> Data excerpts
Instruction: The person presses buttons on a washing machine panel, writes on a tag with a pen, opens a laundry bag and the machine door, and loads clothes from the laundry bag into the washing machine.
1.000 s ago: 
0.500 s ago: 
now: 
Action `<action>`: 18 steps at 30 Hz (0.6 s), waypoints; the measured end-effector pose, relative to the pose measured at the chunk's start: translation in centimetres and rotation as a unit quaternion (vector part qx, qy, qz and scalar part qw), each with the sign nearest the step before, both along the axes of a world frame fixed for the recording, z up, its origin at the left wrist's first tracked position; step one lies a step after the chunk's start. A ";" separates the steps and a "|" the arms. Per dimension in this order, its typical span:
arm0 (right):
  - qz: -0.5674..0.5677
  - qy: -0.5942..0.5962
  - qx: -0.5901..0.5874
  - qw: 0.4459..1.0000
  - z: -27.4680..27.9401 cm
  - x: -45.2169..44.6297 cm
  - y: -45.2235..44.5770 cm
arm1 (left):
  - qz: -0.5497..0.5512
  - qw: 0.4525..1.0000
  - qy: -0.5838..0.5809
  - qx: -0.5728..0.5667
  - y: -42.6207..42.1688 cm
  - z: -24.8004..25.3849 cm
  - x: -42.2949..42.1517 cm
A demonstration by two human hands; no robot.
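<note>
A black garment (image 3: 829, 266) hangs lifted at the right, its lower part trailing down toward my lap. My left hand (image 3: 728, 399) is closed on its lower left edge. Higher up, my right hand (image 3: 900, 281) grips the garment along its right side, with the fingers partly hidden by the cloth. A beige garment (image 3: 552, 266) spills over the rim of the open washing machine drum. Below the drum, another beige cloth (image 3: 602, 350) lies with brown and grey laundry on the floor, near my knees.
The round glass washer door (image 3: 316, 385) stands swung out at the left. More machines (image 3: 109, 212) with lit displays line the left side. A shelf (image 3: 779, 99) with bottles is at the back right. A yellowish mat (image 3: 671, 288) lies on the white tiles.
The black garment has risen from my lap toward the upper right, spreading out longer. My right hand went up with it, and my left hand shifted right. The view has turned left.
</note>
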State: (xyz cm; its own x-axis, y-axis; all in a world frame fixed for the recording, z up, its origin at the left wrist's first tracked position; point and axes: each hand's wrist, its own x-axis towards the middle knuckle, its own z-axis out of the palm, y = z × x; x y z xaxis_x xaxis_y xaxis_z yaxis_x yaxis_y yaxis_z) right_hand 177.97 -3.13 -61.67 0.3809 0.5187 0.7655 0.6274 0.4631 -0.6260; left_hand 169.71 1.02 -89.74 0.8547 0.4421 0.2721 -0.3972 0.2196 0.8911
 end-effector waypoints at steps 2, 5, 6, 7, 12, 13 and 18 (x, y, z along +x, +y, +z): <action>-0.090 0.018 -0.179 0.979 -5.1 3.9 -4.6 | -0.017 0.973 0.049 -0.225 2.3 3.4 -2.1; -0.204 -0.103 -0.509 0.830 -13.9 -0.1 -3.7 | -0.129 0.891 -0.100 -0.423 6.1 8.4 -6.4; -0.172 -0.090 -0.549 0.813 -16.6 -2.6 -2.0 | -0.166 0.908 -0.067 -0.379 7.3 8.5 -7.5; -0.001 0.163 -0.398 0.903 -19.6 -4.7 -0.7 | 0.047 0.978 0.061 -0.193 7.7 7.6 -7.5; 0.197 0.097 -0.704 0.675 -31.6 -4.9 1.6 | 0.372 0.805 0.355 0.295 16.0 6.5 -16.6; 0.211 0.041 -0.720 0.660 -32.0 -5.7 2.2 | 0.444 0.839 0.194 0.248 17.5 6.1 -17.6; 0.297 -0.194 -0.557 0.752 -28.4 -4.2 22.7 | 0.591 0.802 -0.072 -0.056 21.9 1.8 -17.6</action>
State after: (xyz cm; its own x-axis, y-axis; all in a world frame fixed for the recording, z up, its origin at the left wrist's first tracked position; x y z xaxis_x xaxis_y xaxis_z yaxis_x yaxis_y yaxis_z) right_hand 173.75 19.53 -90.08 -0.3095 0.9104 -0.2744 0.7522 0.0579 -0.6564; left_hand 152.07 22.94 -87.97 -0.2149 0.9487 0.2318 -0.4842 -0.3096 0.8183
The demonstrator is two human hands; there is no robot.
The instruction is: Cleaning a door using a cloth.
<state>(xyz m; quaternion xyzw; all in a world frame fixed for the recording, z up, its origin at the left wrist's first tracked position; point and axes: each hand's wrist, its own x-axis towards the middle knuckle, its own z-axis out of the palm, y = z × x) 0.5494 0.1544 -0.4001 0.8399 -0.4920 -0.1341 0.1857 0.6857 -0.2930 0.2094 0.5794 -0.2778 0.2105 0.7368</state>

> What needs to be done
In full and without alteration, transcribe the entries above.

> Output for this exercise
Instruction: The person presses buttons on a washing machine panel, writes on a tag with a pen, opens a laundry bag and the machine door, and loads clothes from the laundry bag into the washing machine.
1.000 s ago: 
0.500 s ago: 
now: 
Action `<action>`: 18 steps at 30 Hz (0.6 s), waypoints; the measured end-effector pose, relative to the pose measured at the chunk's start: translation in centimetres and rotation as a unit quaternion (vector part qx, qy, qz and scalar part qw), each with the sign nearest the step before, both along the axes of a world frame fixed for the recording, z up, its origin at the left wrist's first tracked position; step one lies a step after the chunk's start. A ";" separates the steps and a "|" the arms. Per dimension in this order, its typical span:
arm0 (right):
  - qz: -0.5674..0.5677
  - qy: -0.5942..0.5962
  - qx: -0.5901..0.5874
  - qw: 0.4459..1.0000
  - z: -27.4680..27.9401 cm
  - x: -45.2169..44.6297 cm
  - y: -45.2235..44.5770 cm
arm1 (left):
  - qz: -0.5497..0.5512
  - qw: 0.4525..1.0000
  - qy: -0.5838..0.5809
  - qx: -0.5728..0.5667
  - y: -42.6207..42.1688 cm
  - z: -24.8004..25.3849 cm
  - x: -42.2949..42.1517 cm
A demonstration by two human hands; no robot.
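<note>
A black garment (image 3: 829, 266) hangs lifted at the right, its lower part trailing down toward my lap. My left hand (image 3: 728, 399) is closed on its lower left edge. Higher up, my right hand (image 3: 900, 281) grips the garment along its right side, with the fingers partly hidden by the cloth. A beige garment (image 3: 552, 266) spills over the rim of the open washing machine drum. Below the drum, another beige cloth (image 3: 602, 350) lies with brown and grey laundry on the floor, near my knees.
The round glass washer door (image 3: 316, 385) stands swung out at the left. More machines (image 3: 109, 212) with lit displays line the left side. A shelf (image 3: 779, 99) with bottles is at the back right. A yellowish mat (image 3: 671, 288) lies on the white tiles.
The black garment has risen from my lap toward the upper right, spreading out longer. My right hand went up with it, and my left hand shifted right. The view has turned left.
</note>
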State: (xyz cm; its own x-axis, y-axis; all in a world frame fixed for the recording, z up, its origin at the left wrist's first tracked position; point and axes: each hand's wrist, its own x-axis towards the middle knuckle, its own z-axis out of the palm, y = z × x; x y z xaxis_x xaxis_y xaxis_z yaxis_x yaxis_y yaxis_z) right_hand 177.97 -3.13 -61.67 0.3809 0.5187 0.7655 0.6274 0.4631 -0.6260; left_hand 169.71 1.02 -89.74 0.8547 0.4421 0.2721 -0.3972 0.2196 0.8911
 end-effector waypoints at steps 2, 5, 6, 7, 12, 13 and 18 (x, y, z along +x, +y, +z): <action>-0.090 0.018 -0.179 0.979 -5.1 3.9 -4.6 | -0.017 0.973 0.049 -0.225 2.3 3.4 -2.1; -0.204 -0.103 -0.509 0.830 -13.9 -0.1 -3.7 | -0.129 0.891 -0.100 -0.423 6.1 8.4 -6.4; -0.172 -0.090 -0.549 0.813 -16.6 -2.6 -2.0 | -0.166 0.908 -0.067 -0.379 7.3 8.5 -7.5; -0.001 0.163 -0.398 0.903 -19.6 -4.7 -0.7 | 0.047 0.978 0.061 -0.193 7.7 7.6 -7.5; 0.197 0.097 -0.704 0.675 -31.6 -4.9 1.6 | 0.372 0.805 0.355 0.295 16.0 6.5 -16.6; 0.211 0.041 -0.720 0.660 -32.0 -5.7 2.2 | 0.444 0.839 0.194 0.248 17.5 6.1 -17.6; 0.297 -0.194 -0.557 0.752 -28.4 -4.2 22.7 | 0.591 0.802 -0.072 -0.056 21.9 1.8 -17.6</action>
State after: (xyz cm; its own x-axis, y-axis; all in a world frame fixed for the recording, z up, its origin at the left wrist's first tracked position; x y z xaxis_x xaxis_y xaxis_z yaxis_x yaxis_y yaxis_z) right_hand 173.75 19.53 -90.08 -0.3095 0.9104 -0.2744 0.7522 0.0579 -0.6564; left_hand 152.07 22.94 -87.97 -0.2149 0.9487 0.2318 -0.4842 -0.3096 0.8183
The demonstrator is two human hands; there is no robot.
The instruction is: Cleaning a door using a cloth.
<state>(xyz m; quaternion xyzw; all in a world frame fixed for the recording, z up, its origin at the left wrist's first tracked position; point and axes: each hand's wrist, its own x-axis towards the middle knuckle, its own z-axis out of the palm, y = z × x) 0.5494 0.1544 -0.4001 0.8399 -0.4920 -0.1341 0.1857 0.6857 -0.2930 0.2094 0.5794 -0.2778 0.2105 0.7368</state>

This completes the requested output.